Ransomware is one of the most common digital threats for individual users and enterprises alike. Criminals use this type of malicious software to encrypt critical data and demand money to give it back. With the global ransomware damages reaching billions each year, this threat becomes a significant concern. This article will give you a summary of the crucial ransomware attack vectors and protection measures.

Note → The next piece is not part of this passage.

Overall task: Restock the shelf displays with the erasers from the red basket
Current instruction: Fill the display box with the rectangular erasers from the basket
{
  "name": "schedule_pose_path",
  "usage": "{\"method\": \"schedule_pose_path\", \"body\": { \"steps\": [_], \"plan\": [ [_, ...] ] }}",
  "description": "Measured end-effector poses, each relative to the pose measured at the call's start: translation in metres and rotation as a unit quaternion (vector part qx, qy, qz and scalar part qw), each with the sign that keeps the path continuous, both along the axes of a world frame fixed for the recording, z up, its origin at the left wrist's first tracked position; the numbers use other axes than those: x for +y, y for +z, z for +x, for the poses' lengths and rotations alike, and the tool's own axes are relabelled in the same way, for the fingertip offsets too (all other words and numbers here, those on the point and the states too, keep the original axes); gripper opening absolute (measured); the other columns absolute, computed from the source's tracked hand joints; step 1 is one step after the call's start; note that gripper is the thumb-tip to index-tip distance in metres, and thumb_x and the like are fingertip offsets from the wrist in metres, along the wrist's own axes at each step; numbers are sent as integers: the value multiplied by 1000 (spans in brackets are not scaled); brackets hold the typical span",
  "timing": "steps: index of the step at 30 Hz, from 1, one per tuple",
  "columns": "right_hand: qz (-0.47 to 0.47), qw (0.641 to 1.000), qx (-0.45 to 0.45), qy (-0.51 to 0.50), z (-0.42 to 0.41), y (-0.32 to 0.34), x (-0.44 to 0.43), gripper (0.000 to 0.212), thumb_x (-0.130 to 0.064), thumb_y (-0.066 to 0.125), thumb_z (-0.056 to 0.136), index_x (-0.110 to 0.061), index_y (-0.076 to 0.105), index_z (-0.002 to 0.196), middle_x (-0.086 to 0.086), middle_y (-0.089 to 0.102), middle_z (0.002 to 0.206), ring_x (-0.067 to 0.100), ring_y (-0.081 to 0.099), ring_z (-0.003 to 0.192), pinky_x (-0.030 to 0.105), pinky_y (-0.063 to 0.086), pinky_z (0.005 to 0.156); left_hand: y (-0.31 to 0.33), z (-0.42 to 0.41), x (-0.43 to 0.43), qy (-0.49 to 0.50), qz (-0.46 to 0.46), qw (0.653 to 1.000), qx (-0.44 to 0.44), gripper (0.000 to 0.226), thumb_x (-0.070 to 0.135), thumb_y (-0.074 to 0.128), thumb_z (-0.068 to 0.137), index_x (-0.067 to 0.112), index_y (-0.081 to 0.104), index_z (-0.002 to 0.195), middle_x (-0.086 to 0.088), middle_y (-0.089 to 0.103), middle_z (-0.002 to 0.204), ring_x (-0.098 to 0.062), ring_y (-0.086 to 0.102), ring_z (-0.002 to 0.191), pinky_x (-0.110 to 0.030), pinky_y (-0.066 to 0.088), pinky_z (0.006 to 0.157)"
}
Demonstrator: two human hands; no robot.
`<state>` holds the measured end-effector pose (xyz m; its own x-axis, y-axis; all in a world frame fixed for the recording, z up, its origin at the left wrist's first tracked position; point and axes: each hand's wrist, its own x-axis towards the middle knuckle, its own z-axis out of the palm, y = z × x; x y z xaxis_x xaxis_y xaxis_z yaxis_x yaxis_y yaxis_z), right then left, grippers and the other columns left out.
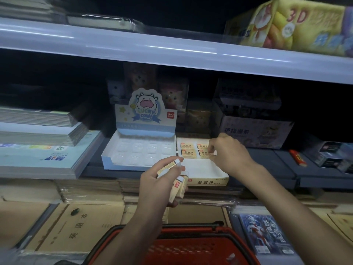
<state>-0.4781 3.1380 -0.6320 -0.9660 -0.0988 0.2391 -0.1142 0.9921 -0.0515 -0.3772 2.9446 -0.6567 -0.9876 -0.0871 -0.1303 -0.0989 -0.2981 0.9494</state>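
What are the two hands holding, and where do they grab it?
The left hand grips a few boxed erasers around their middles. The right hand pinches one eraser by its right end in the yellow display box.

- To your left, a stack of notebooks point(44, 142) lies flat.
- High on your right, a yellow box point(298, 23) marked "3D" sits on the top shelf point(172, 48).
- Low on your left are brown exercise books point(76, 226).
- Low on your right is a blue booklet point(263, 234) with a hero on its cover.
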Motion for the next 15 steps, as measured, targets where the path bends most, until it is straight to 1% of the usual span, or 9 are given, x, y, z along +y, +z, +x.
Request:
{"method": "schedule_pose_path", "body": {
  "steps": [4, 6, 8, 9, 11, 12, 13, 14, 15],
  "plan": [
    [-7, 1000, -13, -3, 1, -2, 4, 20, -12, 68, 95, -23, 73, 110, 3, 56, 114, 31, 64, 101, 41, 54, 79, 2, 2, 1, -19, 39, 999, -21, 16, 26, 71, 95, 32, 82, 105, -10, 79, 88, -13, 59, 56, -23, 37, 40],
    [22, 1000, -10, -1, 3, -1, 3, 18, -17, 68, 96, -23, 73, 112, 3, 55, 115, 29, 62, 102, 40, 54, 77, 4, 3, -2, -33, 66, 997, -29, 19, 27, 67, 97, 31, 82, 108, -11, 79, 93, -13, 61, 59, -22, 34, 39],
    [31, 999, 18, 7, 6, 5, -1, 15, -27, 69, 96, -24, 72, 111, 1, 53, 115, 24, 59, 103, 39, 54, 76, 5, 2, -5, -56, 100, 993, -29, 22, 28, 63, 99, 29, 81, 112, -12, 78, 98, -15, 61, 64, -20, 30, 38],
    [4, 999, 35, 14, 8, 11, -5, 14, -32, 69, 96, -26, 72, 108, -2, 54, 113, 22, 59, 101, 39, 54, 76, 5, 2, -7, -67, 122, 990, -28, 23, 28, 61, 100, 27, 80, 113, -12, 76, 98, -16, 60, 64, -19, 28, 36],
    [-113, 992, 32, 47, 17, 25, -17, 12, -40, 68, 94, -31, 74, 99, -10, 61, 104, 14, 62, 93, 37, 55, 75, 7, 1, -10, -81, 162, 983, -23, 25, 26, 59, 101, 22, 79, 116, -11, 71, 94, -15, 57, 61, -16, 25, 32],
    [-182, 981, 0, 73, 23, 32, -25, 13, -42, 68, 94, -32, 76, 94, -13, 67, 97, 11, 65, 88, 36, 56, 75, 7, 0, -12, -85, 172, 981, -20, 26, 26, 58, 102, 20, 77, 119, -11, 69, 92, -14, 56, 59, -15, 23, 31],
    [-245, 963, -47, 104, 29, 38, -33, 14, -43, 69, 93, -32, 78, 91, -12, 72, 91, 9, 67, 84, 34, 57, 74, 6, -1, -13, -90, 175, 980, -17, 28, 25, 57, 103, 18, 76, 121, -10, 68, 91, -14, 55, 58, -14, 21, 31],
    [-291, 943, -97, 131, 35, 43, -42, 15, -42, 69, 93, -31, 79, 89, -10, 75, 87, 8, 69, 80, 32, 57, 70, 5, -2, -14, -96, 174, 980, -14, 28, 25, 56, 103, 17, 74, 123, -10, 67, 90, -13, 54, 57, -14, 21, 31],
    [-315, 927, -138, 151, 41, 45, -49, 16, -41, 70, 94, -28, 79, 89, -7, 76, 86, 8, 70, 77, 27, 54, 64, 4, -3, -15, -99, 169, 981, -10, 29, 26, 55, 104, 17, 73, 125, -9, 66, 91, -13, 54, 57, -14, 21, 30]
  ]
}}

Ransomware - image for article 49399

Attack Vectors

There are several ways for ransomware to get into your systems. Here are some of the most common:

  • Phishing emails. Phishing is a social engineering tactic used to trick a user into letting a dangerous program into the system. By clicking a link or downloading an attachment, a careless user creates a risk for the whole system.
  • Malvertising is a way to hide malicious code within ads. Hackers ran ad campaigns to make users click. However, instead of a legitimate website, a click leads to a website containing harmful code.
  • Cloud applications. By providing an application with access to your data, you may cause a ransomware attack. How? Hackers can use the access rights you’ve provided to a seemingly safe app. As a result, your files can be looked through, deleted, stolen, or infected with ransomware.
  • Bruteforce attacks. In some cases, hackers will try to hack a user’s account to download malware into the targeted system.
  • Removable media. Criminals can use corrupted USBs or hard drives to spread ransomware. Though remote working environments don’t rely on removable drives as much as traditional offices, this method is still worth mentioning. More about ransomware attack sources: https://spinbackup.com/blog/how-do-you-get-ransomware-5-main-sources/

Depending on a ransomware strain, an attack’s execution may differ. But the consequences are pretty much the same—downtime costs, reputational and other damages. And, of course, a ransom. Keep in mind that paying criminals is not recommended as negotiating with criminals can result in fines.

Ransomware Protection: Best Practices

A powerful anti-ransomware strategy requires a multi-layered approach. Why? Various protection measures have their strengths and weaknesses. Having several layers of defense will help you compensate for each weakness with another measure’s strength.

Create a Ransomware Recovery Plan

Creating a ransomware recovery plan is a great way to mitigate an attack’s damage. In your plan, you have to specify the actions, tools, and skills required to recover from an attack as soon as possible. Of course, specific actions vary depending on your company’s resources, workflow, and infrastructure.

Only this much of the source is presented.